O Ministério Público de Minas Gerais (MPMG) instaurou um procedimento para apurar uma denúncia de possível fraude no sistema de cotas raciais do curso de Medicina da UEMG, no campus de Passos. A investigação envolve um estudante que ingressou na universidade em 2023 por meio de uma vaga destinada a candidatos negros.

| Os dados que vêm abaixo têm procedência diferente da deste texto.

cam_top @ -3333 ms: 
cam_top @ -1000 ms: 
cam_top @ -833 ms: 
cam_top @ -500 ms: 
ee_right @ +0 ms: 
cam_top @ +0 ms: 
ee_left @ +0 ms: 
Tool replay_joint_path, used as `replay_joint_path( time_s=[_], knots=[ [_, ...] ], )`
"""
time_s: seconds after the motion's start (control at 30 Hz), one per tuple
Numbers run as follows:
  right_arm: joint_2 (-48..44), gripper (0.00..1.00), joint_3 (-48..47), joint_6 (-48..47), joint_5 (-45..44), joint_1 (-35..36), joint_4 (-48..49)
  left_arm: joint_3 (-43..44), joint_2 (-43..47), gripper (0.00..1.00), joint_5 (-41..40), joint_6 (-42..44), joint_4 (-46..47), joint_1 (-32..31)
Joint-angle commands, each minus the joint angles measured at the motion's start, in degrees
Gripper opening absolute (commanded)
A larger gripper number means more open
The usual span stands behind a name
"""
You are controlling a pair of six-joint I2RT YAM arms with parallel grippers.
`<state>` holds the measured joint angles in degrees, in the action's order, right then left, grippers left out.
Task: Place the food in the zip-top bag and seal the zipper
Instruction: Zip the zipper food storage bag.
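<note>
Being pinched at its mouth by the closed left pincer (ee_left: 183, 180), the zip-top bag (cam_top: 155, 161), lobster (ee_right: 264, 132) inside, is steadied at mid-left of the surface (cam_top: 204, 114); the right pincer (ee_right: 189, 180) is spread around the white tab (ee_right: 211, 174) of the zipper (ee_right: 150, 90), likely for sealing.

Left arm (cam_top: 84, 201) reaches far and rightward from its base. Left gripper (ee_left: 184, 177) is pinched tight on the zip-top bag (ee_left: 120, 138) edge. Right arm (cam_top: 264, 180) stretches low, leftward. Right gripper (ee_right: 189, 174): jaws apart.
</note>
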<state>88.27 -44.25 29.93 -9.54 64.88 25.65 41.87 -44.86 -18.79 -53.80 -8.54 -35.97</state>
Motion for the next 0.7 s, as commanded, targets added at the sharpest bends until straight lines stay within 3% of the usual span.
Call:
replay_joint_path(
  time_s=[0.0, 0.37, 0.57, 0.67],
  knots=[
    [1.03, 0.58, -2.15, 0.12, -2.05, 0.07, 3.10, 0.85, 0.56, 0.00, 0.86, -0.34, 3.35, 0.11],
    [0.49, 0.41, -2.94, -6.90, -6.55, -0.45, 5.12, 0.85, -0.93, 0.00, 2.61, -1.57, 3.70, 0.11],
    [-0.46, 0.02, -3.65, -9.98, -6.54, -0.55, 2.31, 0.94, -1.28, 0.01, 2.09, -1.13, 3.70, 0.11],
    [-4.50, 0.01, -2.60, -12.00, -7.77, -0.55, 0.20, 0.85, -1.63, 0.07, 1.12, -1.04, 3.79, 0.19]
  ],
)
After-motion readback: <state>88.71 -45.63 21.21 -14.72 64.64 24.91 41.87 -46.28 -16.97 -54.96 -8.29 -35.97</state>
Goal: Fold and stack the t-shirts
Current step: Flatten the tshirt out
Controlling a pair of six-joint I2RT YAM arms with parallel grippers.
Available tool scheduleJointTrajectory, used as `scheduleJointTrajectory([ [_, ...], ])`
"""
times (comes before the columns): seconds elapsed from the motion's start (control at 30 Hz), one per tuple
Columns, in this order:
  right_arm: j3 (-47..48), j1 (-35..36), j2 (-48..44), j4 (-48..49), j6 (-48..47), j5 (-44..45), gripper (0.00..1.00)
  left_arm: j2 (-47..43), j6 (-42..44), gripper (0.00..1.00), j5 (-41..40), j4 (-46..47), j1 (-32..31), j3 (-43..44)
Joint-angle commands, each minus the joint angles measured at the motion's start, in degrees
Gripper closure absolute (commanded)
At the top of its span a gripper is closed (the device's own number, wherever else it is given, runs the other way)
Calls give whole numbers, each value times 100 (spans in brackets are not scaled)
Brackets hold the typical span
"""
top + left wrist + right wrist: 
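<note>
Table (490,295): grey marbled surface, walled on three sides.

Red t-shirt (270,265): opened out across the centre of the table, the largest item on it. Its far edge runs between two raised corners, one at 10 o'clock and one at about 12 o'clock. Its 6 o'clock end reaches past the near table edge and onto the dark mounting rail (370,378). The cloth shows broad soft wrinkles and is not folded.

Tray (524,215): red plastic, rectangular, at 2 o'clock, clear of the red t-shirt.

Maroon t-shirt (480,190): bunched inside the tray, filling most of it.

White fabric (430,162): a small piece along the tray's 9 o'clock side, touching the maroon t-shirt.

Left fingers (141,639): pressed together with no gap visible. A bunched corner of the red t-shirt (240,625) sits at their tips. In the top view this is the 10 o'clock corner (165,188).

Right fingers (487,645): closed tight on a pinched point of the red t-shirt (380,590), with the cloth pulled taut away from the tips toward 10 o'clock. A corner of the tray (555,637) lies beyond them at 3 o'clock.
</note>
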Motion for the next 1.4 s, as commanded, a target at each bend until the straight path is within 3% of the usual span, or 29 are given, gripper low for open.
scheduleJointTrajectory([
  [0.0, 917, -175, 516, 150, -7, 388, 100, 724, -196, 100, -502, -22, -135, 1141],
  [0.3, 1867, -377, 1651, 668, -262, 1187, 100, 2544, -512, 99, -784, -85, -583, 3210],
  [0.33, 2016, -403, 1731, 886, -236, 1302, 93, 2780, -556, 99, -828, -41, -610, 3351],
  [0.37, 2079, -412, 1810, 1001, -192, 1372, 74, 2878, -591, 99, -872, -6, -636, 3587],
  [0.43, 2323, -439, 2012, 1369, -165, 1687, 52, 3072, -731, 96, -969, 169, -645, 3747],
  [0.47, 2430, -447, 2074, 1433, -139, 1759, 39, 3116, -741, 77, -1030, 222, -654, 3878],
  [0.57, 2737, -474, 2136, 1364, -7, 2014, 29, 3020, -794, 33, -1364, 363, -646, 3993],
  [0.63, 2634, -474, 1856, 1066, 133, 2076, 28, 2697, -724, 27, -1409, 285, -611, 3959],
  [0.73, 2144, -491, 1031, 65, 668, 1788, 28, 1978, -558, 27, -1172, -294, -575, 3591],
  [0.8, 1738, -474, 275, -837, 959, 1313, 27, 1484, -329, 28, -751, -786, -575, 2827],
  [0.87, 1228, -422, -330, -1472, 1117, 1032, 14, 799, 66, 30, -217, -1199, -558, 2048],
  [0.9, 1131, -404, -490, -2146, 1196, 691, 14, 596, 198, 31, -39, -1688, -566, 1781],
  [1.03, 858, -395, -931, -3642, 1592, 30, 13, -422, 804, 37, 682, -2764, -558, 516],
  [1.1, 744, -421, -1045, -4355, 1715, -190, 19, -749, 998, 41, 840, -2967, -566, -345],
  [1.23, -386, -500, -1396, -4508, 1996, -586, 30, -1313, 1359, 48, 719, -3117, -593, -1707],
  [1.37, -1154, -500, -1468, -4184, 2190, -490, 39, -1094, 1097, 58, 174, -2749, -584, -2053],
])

De acordo com a denúncia, a autodeclaração apresentada pelo aluno estaria sendo questionada por supostamente não atender aos critérios fenotípicos exigidos pelas políticas de ações afirmativas. A apuração está sob responsabilidade da 5ª Promotoria de Justiça de Passos, por meio de um Procedimento Administrativo.
O caso chama atenção por envolver um dos cursos mais concorridos do país. Caso seja confirmada alguma irregularidade, a ocupação indevida da vaga pode ter impedido que um candidato que atendia aos requisitos do sistema de cotas fosse aprovado e ingressasse na universidade.
Durante a investigação, o Ministério Público busca verificar se o processo de heteroidentificação foi realizado em conformidade com as normas previstas ou se houve eventual falha na fiscalização por parte da instituição de ensino.
Enquanto o procedimento segue em andamento, o estudante permanece frequentando normalmente as aulas.
Se a investigação concluir que houve fraude na autodeclaração, o aluno poderá sofrer sanções nas esferas administrativa, civil e criminal. Entre as possíveis consequências está o enquadramento por falsidade ideológica, prevista no artigo 299 do Código Penal, cuja pena pode incluir reclusão e multa.